Activity: Give back every line of the material below exactly, but no images.

--

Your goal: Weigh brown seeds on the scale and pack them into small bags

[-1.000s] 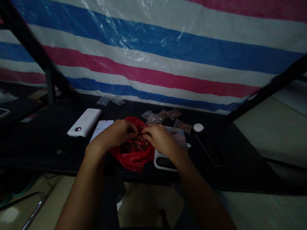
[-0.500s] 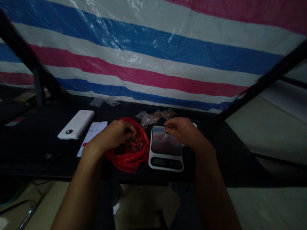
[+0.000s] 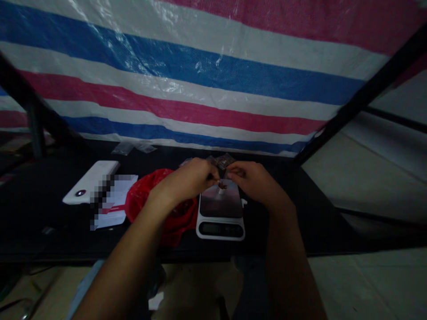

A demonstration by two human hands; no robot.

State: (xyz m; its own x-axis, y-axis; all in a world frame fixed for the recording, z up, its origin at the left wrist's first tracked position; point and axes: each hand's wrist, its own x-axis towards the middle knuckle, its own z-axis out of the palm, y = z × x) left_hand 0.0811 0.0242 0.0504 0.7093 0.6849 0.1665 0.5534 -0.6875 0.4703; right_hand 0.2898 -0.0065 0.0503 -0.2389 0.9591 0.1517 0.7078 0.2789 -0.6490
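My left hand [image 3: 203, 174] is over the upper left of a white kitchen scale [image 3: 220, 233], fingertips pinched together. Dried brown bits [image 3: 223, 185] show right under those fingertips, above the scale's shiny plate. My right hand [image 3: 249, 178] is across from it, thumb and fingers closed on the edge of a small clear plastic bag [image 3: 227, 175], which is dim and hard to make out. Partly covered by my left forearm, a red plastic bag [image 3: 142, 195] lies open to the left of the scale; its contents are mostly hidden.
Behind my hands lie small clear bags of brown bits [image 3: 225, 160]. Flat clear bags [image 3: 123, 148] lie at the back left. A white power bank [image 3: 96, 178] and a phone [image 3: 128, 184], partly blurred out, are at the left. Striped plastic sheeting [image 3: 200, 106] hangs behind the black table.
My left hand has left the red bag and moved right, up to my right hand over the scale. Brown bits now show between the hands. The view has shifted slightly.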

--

Response area:
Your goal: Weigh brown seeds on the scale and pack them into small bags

[-1.000s] 
[-0.500s] 
[+0.000s] 

A demonstration by two human hands; no robot.

State: (xyz m; its own x-axis, y-axis; all in a world frame fixed for the recording, z up, its origin at the left wrist's first tracked position; point and axes: each hand's wrist, its own x-axis towards the middle knuckle, its own z-axis out of the palm, y = z × x) left_hand 0.0811 0.0242 0.0504 0.7093 0.6849 0.1665 0.5534 -0.6875 0.4703; right_hand 0.2898 -0.0065 0.0503 -0.2389 0.9591 0.1517 0.7078 0.2789 -0.6490
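My left hand [image 3: 203, 174] is over the upper left of a white kitchen scale [image 3: 220, 233], fingertips pinched together. Dried brown bits [image 3: 223, 185] show right under those fingertips, above the scale's shiny plate. My right hand [image 3: 249, 178] is across from it, thumb and fingers closed on the edge of a small clear plastic bag [image 3: 227, 175], which is dim and hard to make out. Partly covered by my left forearm, a red plastic bag [image 3: 142, 195] lies open to the left of the scale; its contents are mostly hidden.
Behind my hands lie small clear bags of brown bits [image 3: 225, 160]. Flat clear bags [image 3: 123, 148] lie at the back left. A white power bank [image 3: 96, 178] and a phone [image 3: 128, 184], partly blurred out, are at the left. Striped plastic sheeting [image 3: 200, 106] hangs behind the black table.
My left hand has left the red bag and moved right, up to my right hand over the scale. Brown bits now show between the hands. The view has shifted slightly.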

The answer is complete.